Omeprazole decreased paracellular cation selectivity.
Similar to previous reports[21,22], Caco-2 monolayers showed high PNa/PCl (3.79 ± 0.15 in 14 d monolayers; 3.96
± 0.22 in 21 d monolayers) from the higher PNa (8.28 ± 0.20 in 14 d monolayers; 8.11 ± 0.25 in 21 d monolayers) than
PCl (2.08 ± 0.09 in 14 d monolayers; 2.07 ± 0.11 in 21 d monolayers) (Figure 4A-C). Therefore, the Caco-2 monolayer was a cation selective epithelium. In 14 d- as well as 21 d-omeprazole-treated groups, omeprazole significantly suppressed PNa/PCl and PNa but enhanced PCl in a dosedependent manner (Figure 4A-C), indicating that omeprazole decreased cation selectivity of Caco-2 monolayers. Moreover, the present study also examined the paracellular permeability to monovalent cations, i.e. Li+, Na+,K+, Rb+, and Cs+. In control conditions, Caco-2 monolayers
showed the following selective sequence: PNa (8.62
± 0.18) > PK (7.99 ± 0.19) > PRb (5.84 ± 0.08) > PCs (4.82
± 0.07) > PLi (3.98 ± 0.12) (Figure 4D). Interestingly, 14
d-omeprazole (600 ng/mL)-exposed monolayers showed
a different permeability sequence as follows: PK > PNa >
PRb > PCs > PLi (Figure 4D).
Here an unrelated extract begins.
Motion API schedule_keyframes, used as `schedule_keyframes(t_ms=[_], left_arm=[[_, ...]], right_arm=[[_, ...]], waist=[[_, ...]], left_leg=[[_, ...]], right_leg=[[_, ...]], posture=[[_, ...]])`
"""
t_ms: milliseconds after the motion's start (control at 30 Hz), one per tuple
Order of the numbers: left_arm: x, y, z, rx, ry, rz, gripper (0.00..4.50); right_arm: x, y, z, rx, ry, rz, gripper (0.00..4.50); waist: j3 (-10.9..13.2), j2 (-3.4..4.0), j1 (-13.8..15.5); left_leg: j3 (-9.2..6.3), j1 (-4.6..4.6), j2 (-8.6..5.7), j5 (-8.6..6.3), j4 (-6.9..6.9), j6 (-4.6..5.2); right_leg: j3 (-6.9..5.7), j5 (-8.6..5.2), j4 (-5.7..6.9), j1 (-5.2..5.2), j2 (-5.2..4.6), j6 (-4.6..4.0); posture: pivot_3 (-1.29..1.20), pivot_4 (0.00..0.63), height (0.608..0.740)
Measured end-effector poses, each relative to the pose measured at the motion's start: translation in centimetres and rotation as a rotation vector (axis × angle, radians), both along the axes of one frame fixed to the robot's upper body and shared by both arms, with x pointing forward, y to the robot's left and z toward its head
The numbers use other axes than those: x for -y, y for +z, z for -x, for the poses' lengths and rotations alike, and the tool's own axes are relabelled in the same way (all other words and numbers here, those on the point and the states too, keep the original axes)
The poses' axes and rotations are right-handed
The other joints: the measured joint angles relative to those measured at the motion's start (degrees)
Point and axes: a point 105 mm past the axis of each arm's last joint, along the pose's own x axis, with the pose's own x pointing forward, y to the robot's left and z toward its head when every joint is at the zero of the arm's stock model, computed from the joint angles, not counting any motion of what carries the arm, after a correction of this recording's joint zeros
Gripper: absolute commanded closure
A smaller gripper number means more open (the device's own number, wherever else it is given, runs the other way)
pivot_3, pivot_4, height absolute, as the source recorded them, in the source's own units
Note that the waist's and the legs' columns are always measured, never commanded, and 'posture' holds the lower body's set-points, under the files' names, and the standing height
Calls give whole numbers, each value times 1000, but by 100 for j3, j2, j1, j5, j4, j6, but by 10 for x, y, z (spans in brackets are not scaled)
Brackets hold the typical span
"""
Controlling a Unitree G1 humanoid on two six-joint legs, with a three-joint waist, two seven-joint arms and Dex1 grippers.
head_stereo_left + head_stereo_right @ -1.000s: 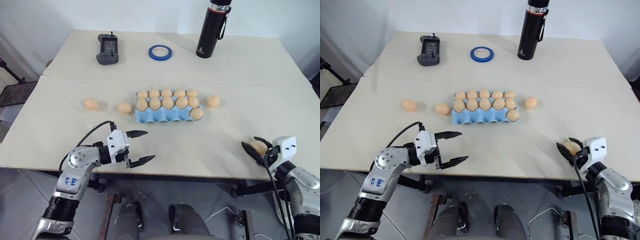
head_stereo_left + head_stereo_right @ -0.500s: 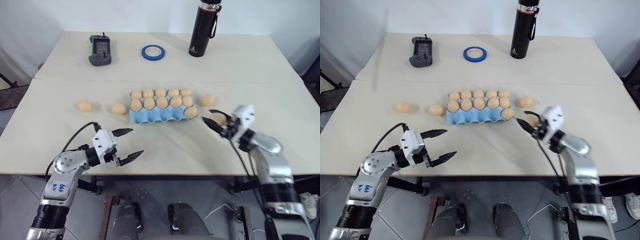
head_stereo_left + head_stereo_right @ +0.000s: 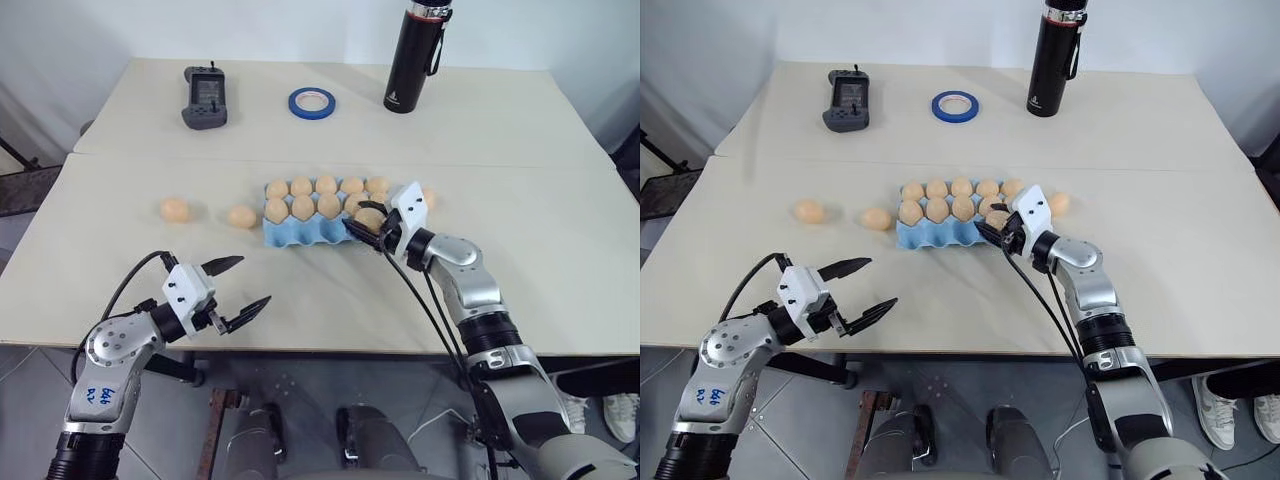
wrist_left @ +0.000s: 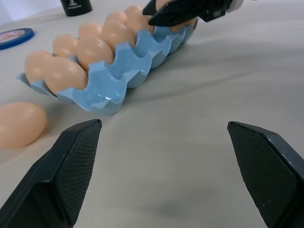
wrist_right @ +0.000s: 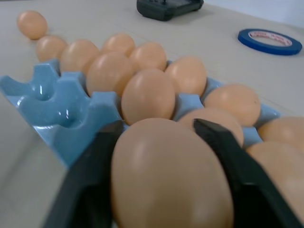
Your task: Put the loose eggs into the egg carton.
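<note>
Egg (image 5: 171,187) pinched in right end effector (image 3: 368,222) over blue carton (image 3: 300,234) front row; lower squarely into empty cup before releasing; left end effector (image 3: 236,285) wide open, empty.

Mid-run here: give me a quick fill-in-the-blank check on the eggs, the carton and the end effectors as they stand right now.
1. The right end effector holds an egg over the near row of the ____ egg carton.
2. The left end effector holds ____.
3. On the table, ____ loose eggs lie to the carton's left.
4. The blue tape roll lies between the handheld controller and the black ____.

Missing words: light blue; nothing; two; bottle
</note>
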Motion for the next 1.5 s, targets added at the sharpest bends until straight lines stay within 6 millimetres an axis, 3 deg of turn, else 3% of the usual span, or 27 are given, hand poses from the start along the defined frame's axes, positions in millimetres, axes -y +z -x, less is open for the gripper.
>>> schedule_keyframes(t_ms=[100,267,400,500,600,733,867,967,1167,1267,1367,1500], left_arm=[[-4,2,1,5,29,3,0],[-3,2,5,5,33,6,0],[-2,4,8,7,32,9,0],[-7,7,10,10,52,10,0],[-10,8,10,14,60,6,0],[-9,8,10,11,56,10,0],[-5,5,10,-12,24,20,0],[4,4,6,-17,-16,33,0],[31,7,0,-11,-131,54,0],[37,5,-4,-23,-157,60,0],[37,6,-6,-20,-152,62,0],[34,5,-5,-20,-140,55,0]], right_arm=[[-2,0,0,-4,14,-3,54],[-11,3,6,0,83,-27,54],[-8,10,24,38,163,-52,54],[19,4,35,36,155,-21,54],[61,1,40,37,52,1,54],[99,1,54,74,-75,2,54],[150,-18,74,50,-309,-16,54],[173,-37,87,14,-436,-14,54],[178,-39,88,42,-512,-18,54],[172,-40,82,40,-498,-34,54],[158,-33,67,48,-451,-32,54],[137,-12,33,77,-400,-25,54]], waist=[[0,0,-24],[0,0,-15],[0,0,5],[0,0,50],[0,0,38],[0,0,-3],[0,0,21],[0,0,21],[0,1,-66],[0,1,-63],[0,1,-82],[0,2,-94]], left_leg=[[2,2,0,0,1,0],[1,2,0,0,-2,-1],[1,1,0,0,-16,-1],[-1,0,-4,-1,-15,1],[2,1,-8,-4,-12,6],[0,6,-3,-4,-17,4],[-7,7,-3,-2,-21,-1],[-6,6,-5,-2,-9,-1],[-5,15,-6,1,1,4],[-6,13,-6,2,-1,4],[-5,13,-6,4,-3,5],[-6,14,-4,6,3,3]], right_leg=[[3,0,2,0,0,0],[2,0,3,0,0,0],[1,0,-8,1,-1,0],[-1,0,-17,3,-6,0],[3,1,-21,6,-10,1],[3,-2,-19,7,-3,-4],[0,-6,-22,8,1,-9],[2,-3,-21,12,0,-4],[13,14,-19,17,3,6],[13,13,-18,14,6,4],[14,13,-15,11,9,5],[13,12,-9,10,12,4]], posture=[[0,150,740],[0,150,740],[0,150,740],[0,150,740],[0,150,740],[0,150,740],[0,150,740],[0,150,740],[0,150,740],[0,150,740],[0,150,740],[0,150,740]])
In addition, omeprazole also
inhibited Caco-2 permeability to all of these monovalent
cations in a dose-dependent manner. In a parallel study, TER was simultaneously recorded
when the monolayers were exposed to group I alkaline
metals containing solution. In control conditions, Caco-2
monolayers showed the highest conductance (lowest
TER) to Na+ (Figure 4E). The TER-Pauling radii relationship
showed a V-shaped profile. Omeprazole-treated
Caco-2 monolayers showed the lowest TER when the primary
ion was K+ (Figure 4E). Omeprazole also changed
the TER-Pauling radii graph to a U-shape relationship and
increased TER in all groups.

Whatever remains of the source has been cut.